Da qui, per percorso logico e non troppo complesso, si scende e si sale due volte fino a raggiungere il grande ometto di vetta con la piccola croce di legno (storta, poveretta!)

Discesa

Per lo stesso percorso dell’andata ma con la possibilità di calarsi nei punti più pericolosi, ovvero da sopra all’anticima fino alla rampa di sfasci, volendo nel pezzettino che offre la fessura laterale per superare le placche (evitabile) e subito dopo per scendere dal pezzettino strapiombante.

Buona norma è verificare sempre il materiale in loco, i cordini e i maillon: nel caso non godessero di buona salute, sostituiteli!

Per il resto si disarrampica ma senza grossi patemi o difficoltà.

Giudizio

Bellissima salita alpinistica affrontabile in giornata e di grande godimento, soprattutto per il panorama.

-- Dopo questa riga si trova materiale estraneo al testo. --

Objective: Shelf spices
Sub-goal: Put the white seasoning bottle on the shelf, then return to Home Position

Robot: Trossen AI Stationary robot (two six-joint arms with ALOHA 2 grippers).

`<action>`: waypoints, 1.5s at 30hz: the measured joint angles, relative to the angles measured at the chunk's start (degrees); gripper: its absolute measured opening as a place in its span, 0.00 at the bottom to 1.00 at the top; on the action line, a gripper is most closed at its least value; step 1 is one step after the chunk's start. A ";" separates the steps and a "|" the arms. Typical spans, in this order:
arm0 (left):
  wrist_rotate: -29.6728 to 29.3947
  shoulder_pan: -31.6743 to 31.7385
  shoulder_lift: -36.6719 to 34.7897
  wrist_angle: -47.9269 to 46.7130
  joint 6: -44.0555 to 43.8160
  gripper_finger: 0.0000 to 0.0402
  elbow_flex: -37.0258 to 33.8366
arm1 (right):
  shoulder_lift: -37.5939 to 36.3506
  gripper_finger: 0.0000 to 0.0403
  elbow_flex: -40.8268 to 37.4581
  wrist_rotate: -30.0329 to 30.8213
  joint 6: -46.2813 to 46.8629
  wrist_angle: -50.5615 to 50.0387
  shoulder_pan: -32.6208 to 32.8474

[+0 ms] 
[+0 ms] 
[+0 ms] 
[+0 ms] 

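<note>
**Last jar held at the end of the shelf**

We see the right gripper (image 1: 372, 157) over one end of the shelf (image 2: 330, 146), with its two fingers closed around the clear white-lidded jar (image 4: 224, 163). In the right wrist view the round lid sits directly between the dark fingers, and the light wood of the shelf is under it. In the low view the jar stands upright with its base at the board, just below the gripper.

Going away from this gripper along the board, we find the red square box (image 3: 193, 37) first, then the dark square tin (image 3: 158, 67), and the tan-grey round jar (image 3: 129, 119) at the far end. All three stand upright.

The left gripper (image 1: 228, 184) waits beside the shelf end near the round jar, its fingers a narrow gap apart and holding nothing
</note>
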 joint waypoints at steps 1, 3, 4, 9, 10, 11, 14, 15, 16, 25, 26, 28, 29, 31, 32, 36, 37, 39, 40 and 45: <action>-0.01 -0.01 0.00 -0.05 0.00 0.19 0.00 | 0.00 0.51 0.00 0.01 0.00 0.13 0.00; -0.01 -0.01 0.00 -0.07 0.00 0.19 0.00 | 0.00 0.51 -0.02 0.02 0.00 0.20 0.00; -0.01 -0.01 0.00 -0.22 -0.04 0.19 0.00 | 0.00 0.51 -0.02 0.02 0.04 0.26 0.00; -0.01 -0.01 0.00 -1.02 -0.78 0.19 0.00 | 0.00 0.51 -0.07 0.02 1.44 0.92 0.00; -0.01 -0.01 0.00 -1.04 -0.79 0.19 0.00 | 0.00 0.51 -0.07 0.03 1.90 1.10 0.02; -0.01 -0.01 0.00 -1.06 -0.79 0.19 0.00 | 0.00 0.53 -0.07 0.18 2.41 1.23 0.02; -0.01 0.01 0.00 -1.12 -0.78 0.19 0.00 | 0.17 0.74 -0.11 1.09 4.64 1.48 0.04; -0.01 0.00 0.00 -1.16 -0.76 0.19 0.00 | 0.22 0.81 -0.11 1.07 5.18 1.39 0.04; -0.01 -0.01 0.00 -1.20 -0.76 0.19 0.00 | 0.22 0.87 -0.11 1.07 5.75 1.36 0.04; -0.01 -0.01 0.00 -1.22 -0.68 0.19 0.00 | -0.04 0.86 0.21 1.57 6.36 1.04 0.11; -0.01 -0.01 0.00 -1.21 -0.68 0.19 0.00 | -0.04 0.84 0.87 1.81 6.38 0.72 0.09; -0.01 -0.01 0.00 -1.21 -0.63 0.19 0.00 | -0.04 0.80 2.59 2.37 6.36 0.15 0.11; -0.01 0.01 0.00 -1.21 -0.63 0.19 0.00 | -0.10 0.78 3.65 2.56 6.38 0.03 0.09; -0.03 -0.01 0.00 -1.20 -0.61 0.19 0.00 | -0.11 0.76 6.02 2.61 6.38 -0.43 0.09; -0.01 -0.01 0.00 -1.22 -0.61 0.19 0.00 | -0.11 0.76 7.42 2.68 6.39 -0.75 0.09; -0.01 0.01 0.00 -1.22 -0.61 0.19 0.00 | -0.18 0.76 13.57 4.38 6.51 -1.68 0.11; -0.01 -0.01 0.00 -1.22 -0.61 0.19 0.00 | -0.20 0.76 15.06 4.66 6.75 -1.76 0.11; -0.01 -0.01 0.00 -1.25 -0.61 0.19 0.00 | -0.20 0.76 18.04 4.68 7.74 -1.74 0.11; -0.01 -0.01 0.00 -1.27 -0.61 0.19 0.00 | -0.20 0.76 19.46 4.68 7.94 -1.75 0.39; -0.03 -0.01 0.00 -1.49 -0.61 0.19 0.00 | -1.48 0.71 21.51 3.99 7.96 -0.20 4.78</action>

Sono “solo” 1.400 metri di dislivello positivo, ma una volta raggiunto il Passo Ventina e nonostante poi la cresta sia più lunga di quello che si immagini (come sempre!) il grosso della fatica lo si è lasciato alle spalle: questo perchè i 300 metri successivi, essendo un mix di facile arrampicata, roccette e qualche ghiaione, vanno via molto velocemente.

Se non si sbaglia percorso non si supera mai il III, III+ , si può quindi procedere a seconda delle proprie capacità e delle sensazioni del momento anche slegati (noi abbiamo fatto così, a parte un unico passaggio in cui forse ci siamo anche complicati la vita); 30 metri di corda comunque è sempre meglio averli, anche perchè in discesa in alcuni punti è più pratico e sicuro effettuare brevi calate. C’è già materiale in loco da cui calarsi, che va però verificato e nel caso integrato.

La cresta presenta spesso sfasciumi e cenge di rocce rotte a cui prestare attenzione, ma la roccia, dove c’è da arrampicare, è molto buona.

Fino a 3/4 ci sono segni rossi e ometti piuttosto evidenti sia in salita sia in discesa, poi sotto la bastionata finale si perdono un po’ ed è possibile sbagliare… a noi è successo, ma tutto sommato il percorso alternativo era assolutamente fattibile (ed anche praticato da altri visto che abbiamo trovato cordoni e maillon di calata 😉 ).

Difficilmente troverete ressa su questa salita, cosa che la rende per noi ancora più godibile!

Merita molto la vista dalla cresta, in cui si abbraccia con lo sguardo sia ciò che resta del ghiacciaio da una parte sia i bei laghetti della Val Sassersa dall’altra.

Disclaimer

Attenzione: Le attività che si svolgono in montagna quali alpinismo, arrampicata, scialpinismo, ma anche il semplice escursionismo possono essere potenzialmente pericolose: la valutazione del rischio spetta alla responsabilità di ognuno singolarmente, in base alle proprie condizioni psico-fisiche e alle condizioni ambientali. Relazioni e descrizioni all'interno del blog sono frutto della nostra personale esperienza, possono contenere imprecisioni nonostante la nostra attenzione; le foto e i video possono essere utilizzati esternamente solo a fronte di richiesta e autorizzazione scritta.